▶ [EXERCISE BRIEF]: Line by line, copy out the data that follows.

(Dataset records)
>>>

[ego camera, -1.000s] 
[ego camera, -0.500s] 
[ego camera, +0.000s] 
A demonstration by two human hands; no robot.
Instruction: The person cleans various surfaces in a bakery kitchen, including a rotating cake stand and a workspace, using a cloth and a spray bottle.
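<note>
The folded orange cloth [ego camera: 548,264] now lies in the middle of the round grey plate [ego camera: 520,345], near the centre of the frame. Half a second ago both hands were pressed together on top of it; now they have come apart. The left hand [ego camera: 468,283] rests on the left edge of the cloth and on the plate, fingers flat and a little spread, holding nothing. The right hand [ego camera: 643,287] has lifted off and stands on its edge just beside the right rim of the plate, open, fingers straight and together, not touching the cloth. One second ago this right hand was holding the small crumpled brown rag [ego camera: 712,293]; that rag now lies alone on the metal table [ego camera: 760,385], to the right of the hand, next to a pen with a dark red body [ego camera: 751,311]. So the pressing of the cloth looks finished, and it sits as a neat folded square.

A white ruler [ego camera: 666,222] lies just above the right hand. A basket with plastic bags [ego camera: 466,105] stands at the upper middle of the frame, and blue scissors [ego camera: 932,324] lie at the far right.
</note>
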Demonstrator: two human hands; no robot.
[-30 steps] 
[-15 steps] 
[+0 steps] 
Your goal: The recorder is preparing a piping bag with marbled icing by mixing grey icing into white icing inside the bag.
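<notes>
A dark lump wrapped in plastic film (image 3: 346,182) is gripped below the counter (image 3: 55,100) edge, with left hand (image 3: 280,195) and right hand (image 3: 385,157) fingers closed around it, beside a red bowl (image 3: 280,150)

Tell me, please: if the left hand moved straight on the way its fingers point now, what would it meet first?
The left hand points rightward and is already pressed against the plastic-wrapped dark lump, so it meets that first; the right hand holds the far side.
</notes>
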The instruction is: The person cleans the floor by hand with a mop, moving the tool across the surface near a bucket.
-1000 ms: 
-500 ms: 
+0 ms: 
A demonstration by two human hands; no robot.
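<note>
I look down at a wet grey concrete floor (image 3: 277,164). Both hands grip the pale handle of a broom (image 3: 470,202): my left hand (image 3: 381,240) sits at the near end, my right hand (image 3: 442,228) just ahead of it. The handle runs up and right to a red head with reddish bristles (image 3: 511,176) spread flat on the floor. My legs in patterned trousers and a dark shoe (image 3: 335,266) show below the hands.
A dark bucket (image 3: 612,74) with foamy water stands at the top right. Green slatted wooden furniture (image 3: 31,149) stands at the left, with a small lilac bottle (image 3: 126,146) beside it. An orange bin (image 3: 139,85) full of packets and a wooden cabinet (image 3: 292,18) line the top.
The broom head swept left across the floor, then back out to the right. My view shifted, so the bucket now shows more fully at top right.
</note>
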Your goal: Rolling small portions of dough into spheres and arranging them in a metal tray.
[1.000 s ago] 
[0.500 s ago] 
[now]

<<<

▶ [SOLUTION FOR THIS TASK]:
[ego camera, -1.000s] 
[ego camera, -0.500s] 
[ego camera, +0.000s] 
A demonstration by two human hands; no robot.
Instruction: The person cleans various surfaces in a bakery kitchen, including a rotating cake stand and a workspace, using a cloth and a spray bottle.
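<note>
The folded orange cloth [ego camera: 548,264] now lies in the middle of the round grey plate [ego camera: 520,345], near the centre of the frame. Half a second ago both hands were pressed together on top of it; now they have come apart. The left hand [ego camera: 468,283] rests on the left edge of the cloth and on the plate, fingers flat and a little spread, holding nothing. The right hand [ego camera: 643,287] has lifted off and stands on its edge just beside the right rim of the plate, open, fingers straight and together, not touching the cloth. One second ago this right hand was holding the small crumpled brown rag [ego camera: 712,293]; that rag now lies alone on the metal table [ego camera: 760,385], to the right of the hand, next to a pen with a dark red body [ego camera: 751,311]. So the pressing of the cloth looks finished, and it sits as a neat folded square.

A white ruler [ego camera: 666,222] lies just above the right hand. A basket with plastic bags [ego camera: 466,105] stands at the upper middle of the frame, and blue scissors [ego camera: 932,324] lie at the far right.
</note>
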Demonstrator: two human hands; no robot.
[-30 steps] 
[-15 steps] 
[+0 steps] 
Your goal: The recorder is preparing a piping bag with marbled icing by mixing grey icing into white icing inside the bag.
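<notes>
A dark lump wrapped in plastic film (image 3: 346,182) is gripped below the counter (image 3: 55,100) edge, with left hand (image 3: 280,195) and right hand (image 3: 385,157) fingers closed around it, beside a red bowl (image 3: 280,150)

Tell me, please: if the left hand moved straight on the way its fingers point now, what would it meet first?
The left hand points rightward and is already pressed against the plastic-wrapped dark lump, so it meets that first; the right hand holds the far side.
</notes>
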The instruction is: The person cleans the floor by hand with a mop, moving the tool across the surface near a bucket.
-1000 ms: 
-500 ms: 
+0 ms: 
A demonstration by two human hands; no robot.
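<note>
I look down at a wet grey concrete floor (image 3: 277,164). Both hands grip the pale handle of a broom (image 3: 470,202): my left hand (image 3: 381,240) sits at the near end, my right hand (image 3: 442,228) just ahead of it. The handle runs up and right to a red head with reddish bristles (image 3: 511,176) spread flat on the floor. My legs in patterned trousers and a dark shoe (image 3: 335,266) show below the hands.
A dark bucket (image 3: 612,74) with foamy water stands at the top right. Green slatted wooden furniture (image 3: 31,149) stands at the left, with a small lilac bottle (image 3: 126,146) beside it. An orange bin (image 3: 139,85) full of packets and a wooden cabinet (image 3: 292,18) line the top.
The broom head swept left across the floor, then back out to the right. My view shifted, so the bucket now shows more fully at top right.
</note>
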Your goal: Rolling small portions of dough into spheres and arranging them in a metal tray.
[1.000 s ago] 
[0.500 s ago] 
[now]

Nothing further is needed for this exercise.